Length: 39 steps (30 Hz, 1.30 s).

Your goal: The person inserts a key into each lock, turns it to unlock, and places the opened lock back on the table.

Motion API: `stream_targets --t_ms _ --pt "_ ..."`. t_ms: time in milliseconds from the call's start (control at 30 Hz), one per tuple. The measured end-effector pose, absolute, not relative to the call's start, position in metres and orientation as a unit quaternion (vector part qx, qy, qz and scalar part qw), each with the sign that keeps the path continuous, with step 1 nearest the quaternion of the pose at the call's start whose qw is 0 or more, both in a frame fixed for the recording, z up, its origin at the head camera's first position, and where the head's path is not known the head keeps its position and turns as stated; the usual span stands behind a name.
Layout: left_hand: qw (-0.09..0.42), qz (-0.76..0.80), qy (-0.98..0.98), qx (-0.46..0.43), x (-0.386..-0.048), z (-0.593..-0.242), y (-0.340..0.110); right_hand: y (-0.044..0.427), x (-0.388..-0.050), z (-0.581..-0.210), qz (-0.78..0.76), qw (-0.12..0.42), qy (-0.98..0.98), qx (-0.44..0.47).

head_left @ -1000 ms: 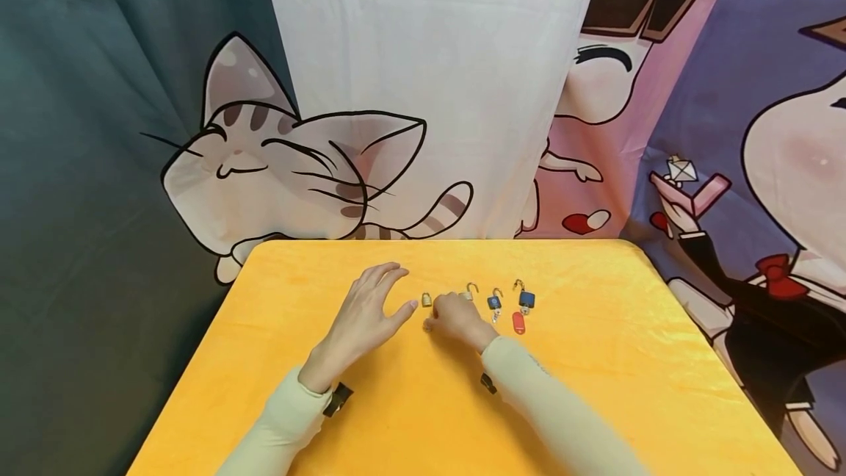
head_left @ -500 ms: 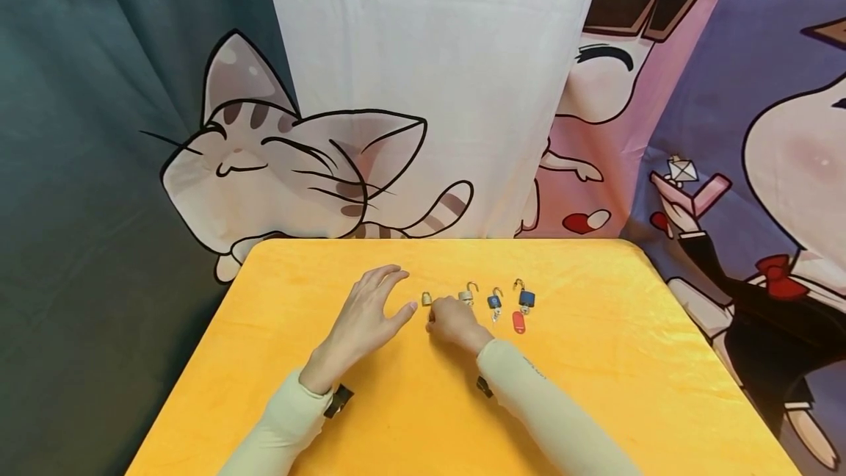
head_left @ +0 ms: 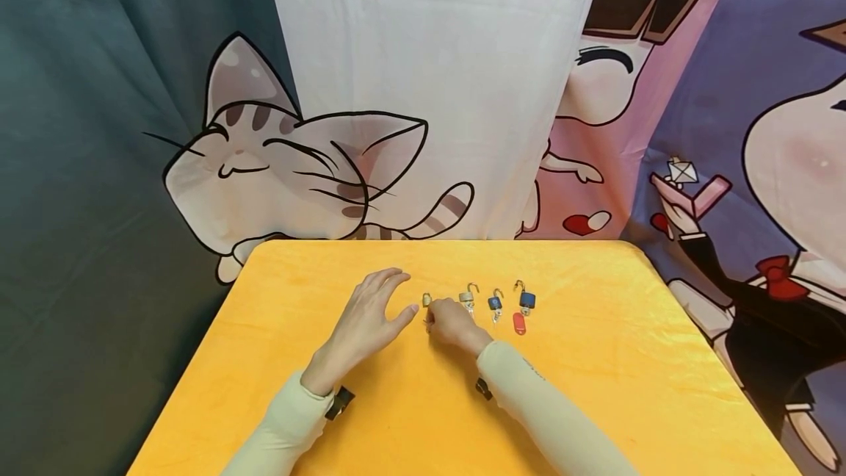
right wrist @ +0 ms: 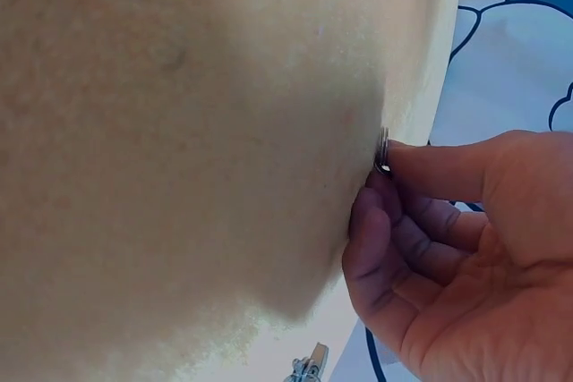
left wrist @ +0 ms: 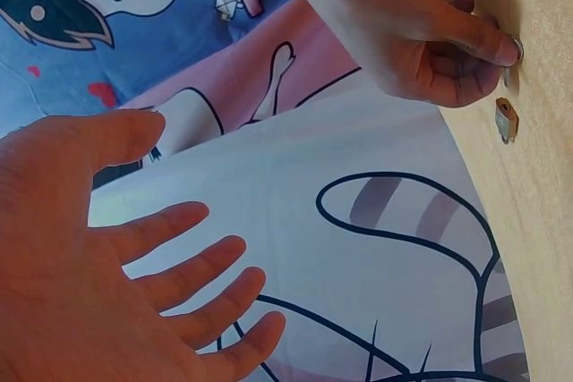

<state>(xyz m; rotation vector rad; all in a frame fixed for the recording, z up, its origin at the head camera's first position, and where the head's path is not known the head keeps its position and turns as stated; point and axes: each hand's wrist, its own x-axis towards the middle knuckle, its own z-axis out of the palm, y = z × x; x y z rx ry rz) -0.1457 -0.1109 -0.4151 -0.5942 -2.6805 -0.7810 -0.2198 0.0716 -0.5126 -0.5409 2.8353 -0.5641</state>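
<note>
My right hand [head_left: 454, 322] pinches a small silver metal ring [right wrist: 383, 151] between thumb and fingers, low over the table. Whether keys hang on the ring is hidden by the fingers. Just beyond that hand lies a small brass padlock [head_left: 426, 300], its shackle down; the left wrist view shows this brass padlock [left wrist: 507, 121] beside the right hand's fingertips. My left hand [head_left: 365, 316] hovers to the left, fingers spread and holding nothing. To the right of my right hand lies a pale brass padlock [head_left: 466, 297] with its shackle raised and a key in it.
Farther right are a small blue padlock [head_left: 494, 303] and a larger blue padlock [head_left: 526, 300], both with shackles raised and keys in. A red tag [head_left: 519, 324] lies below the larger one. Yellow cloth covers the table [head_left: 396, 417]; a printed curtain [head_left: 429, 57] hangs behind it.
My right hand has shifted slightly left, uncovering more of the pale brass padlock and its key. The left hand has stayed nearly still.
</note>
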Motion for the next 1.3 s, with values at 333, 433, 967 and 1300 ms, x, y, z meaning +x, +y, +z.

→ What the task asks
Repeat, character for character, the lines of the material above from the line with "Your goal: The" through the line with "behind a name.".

→ Response area
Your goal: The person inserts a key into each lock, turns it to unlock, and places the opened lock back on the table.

Motion API: `stream_targets --t_ms _ --pt "_ ..."`. t_ms: time in milliseconds from the call's start (control at 30 Hz), one per tuple. The measured end-effector pose, absolute, not relative to the call's start, position in metres and orientation as a unit quaternion (vector part qx, qy, qz and scalar part qw), each with the sign that keeps the path continuous, with step 1 nearest the quaternion of the pose at the call's start whose qw is 0 or more, both in a frame fixed for the recording, z up, its origin at the head camera's first position, and where the head's path is not known the head keeps its position and turns as stated; the usual span stands behind a name.

Nothing else is needed to complete the answer.